The central limit theorem assures that the error distribution is approximately normal if the sample size is large enough, but we sometimes have to deal with not-large-enough samples. William Sealy Gosset (aka “Student”) found that the errors follow \(t\) distribution with \(n-1\) degree of freedom even if the sample size \(n\) is not large enough. Therefore, we can use the characteristics of \(t\) distribution to make statistical inferences with small samples.

In the past, we use \(z\) test, which uses the standard normal distribution instead of \(t\), when \(n\) is large enough (say, \(n > 100\)) and use \(t\) test only for smaller samples. This is because it is tedious to prepare the large table of \(t\) distribution from which we find the critical value for the \(t\) test. However, since we can easily get the critical value using R (or Stata) instead of the table printed on paper, we don’t have to use \(z\) test anymore. The result of the \(t\) test converges to that of the \(z\) test as \(n\) gets large.

Why We Have to Test the Difference

We can caluculate the sample means. Therefore, the differnce is obvious in the samples. Then, why should we test the difference? To uderstand the reason, let’s make some fake data to examine. Here we suppose that people in the world evaluate Kobe University and Waseda University. These univerisity have the mean scores of 75 and 73, respectively, in the population. From this population, we sample 10 people and ask their evaluations. We would like to know if the evaluation differes between the two.

set.seed(12345)
kobe <- rnorm(10, mean = 75, sd = 3)    ## true mean evaluation is 75, with small sd
waseda <- rnorm(10, mean = 73, sd = 8)  ## true mean evaluation is 73, with large sd
df <- data.frame(kobe = kobe, waseda = waseda)

Now, let’s visualize the data we got.

library("ggplot2")
library("reshape2")
df_mlt <- melt(df) ## melt the data set into long format

## No id variables; using all as measure variables

univ_box <- ggplot(df_mlt, aes(x = variable, y = value)) + geom_boxplot()
univ_box + labs(x = "university", y = "evaluation")

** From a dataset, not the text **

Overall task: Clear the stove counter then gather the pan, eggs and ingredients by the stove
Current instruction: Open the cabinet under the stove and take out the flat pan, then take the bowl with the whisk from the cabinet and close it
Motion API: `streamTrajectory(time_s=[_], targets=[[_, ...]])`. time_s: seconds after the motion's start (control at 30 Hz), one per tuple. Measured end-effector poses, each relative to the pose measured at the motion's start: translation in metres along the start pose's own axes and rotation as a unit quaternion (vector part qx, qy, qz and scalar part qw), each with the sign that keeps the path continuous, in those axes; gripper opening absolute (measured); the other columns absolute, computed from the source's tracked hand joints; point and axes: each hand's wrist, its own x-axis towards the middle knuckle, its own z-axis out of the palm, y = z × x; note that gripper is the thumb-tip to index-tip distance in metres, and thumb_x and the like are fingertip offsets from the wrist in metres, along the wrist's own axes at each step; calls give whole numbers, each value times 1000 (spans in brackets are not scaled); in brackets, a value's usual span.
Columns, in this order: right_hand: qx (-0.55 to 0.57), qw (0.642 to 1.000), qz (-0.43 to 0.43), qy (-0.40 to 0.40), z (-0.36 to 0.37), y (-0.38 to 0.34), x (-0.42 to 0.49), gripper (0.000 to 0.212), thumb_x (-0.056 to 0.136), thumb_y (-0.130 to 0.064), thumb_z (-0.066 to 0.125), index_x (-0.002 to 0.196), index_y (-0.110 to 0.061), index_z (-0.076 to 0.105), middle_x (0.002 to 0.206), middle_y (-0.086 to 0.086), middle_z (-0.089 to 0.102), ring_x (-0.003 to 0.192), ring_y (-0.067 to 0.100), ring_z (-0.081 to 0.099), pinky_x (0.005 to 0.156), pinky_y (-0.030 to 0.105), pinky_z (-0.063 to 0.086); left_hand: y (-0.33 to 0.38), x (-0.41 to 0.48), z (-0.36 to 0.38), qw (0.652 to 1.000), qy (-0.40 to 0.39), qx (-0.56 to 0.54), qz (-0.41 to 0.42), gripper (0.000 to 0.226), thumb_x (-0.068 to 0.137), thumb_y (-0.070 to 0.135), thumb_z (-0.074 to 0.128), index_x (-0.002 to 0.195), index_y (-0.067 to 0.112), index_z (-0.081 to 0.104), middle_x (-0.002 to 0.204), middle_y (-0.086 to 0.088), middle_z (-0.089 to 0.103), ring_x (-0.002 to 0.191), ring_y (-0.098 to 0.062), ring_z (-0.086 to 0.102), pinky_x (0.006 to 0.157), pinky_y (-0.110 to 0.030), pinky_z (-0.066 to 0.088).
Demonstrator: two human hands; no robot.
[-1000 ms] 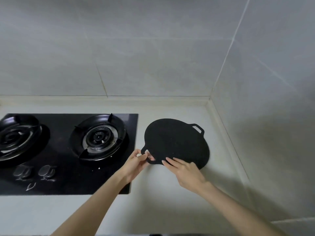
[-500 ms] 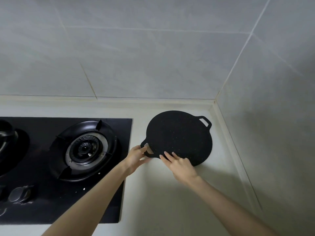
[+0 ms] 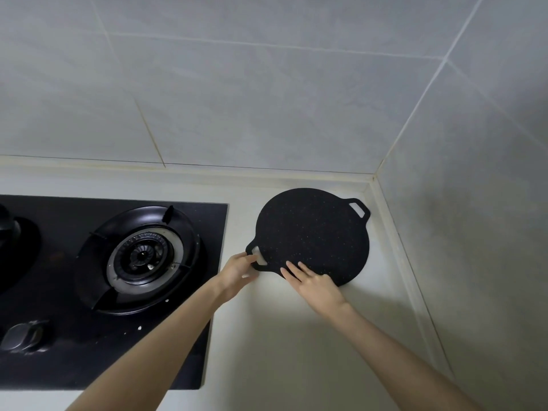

Let’s compare the summary statistics of the sample.

summary(df)

##       kobe           waseda     
##  Min.   :69.55   Min.   :65.91  
##  1st Qu.:73.77   1st Qu.:70.78  
##  Median :74.42   Median :75.68  
##  Mean   :74.60   Mean   :75.29  
##  3rd Qu.:76.80   3rd Qu.:78.94  
##  Max.   :77.13   Max.   :87.54

As we can see, Waseda university is slightly better evaluated than Kobe University in this sample. However, this is not what we want to know. We want to know if Waseda is thought better in the population (well, we actually know the answer: No). It can be the case that Waseda is better in this sample by chance. Therefore, we’d like to test if the difference is statistically significant or not.

In a typical \(t\) test, you should do the following.

Define the null hypothesis, \(\mathrm{H_0}\).
Define the alternative hypothesis, \(\mathrm{H_1}\)
Calculate the test statistic.
Find the critical values for the rejection region.
Examine if the test statistic is in the rejection region.
Conclude.

First, we have to set the null hypothesis. The null hypothesis is the hypothesis that we would like to reject to confiem our theory or predicition. It must point to a single value. Since we want to know if there is difference between two universities, let the null hypothesis be “no difference between two”: \[\mathrm{H}_0: d = d_0 = 0.\]

Next, define the alternative hypothesis. The null and alternative hypotheses must be mutually exclusive. Here, our alternative should be “there exists difference” or “difference is not zero”. \[\mathrm{H}_1: d \neq 0.\]

Then, we calculate the test statistic. Let \(x_i\) and \(y_i\) denote the scores given to the two universities by \(i\)th respondent. Then, we take the difference between two. \[d_i = x_i - y_i.\] The test statistic \(T\) is defined as \[T = \frac{\bar{d} - d_0}{\mathrm{sd}(d) / \sqrt{n}}.\] Simply put, this is similar to standardization of a normally distributed variable \(a\): \[z = \frac{a - \bar{a}}{\mathrm{sd}(a)}.\] Compare two formulae. For more detailed explanations, see Asano and Yanai（2013: ch.6, ch.7） or Freedman, Pisani, and Purves (2007: ch.26).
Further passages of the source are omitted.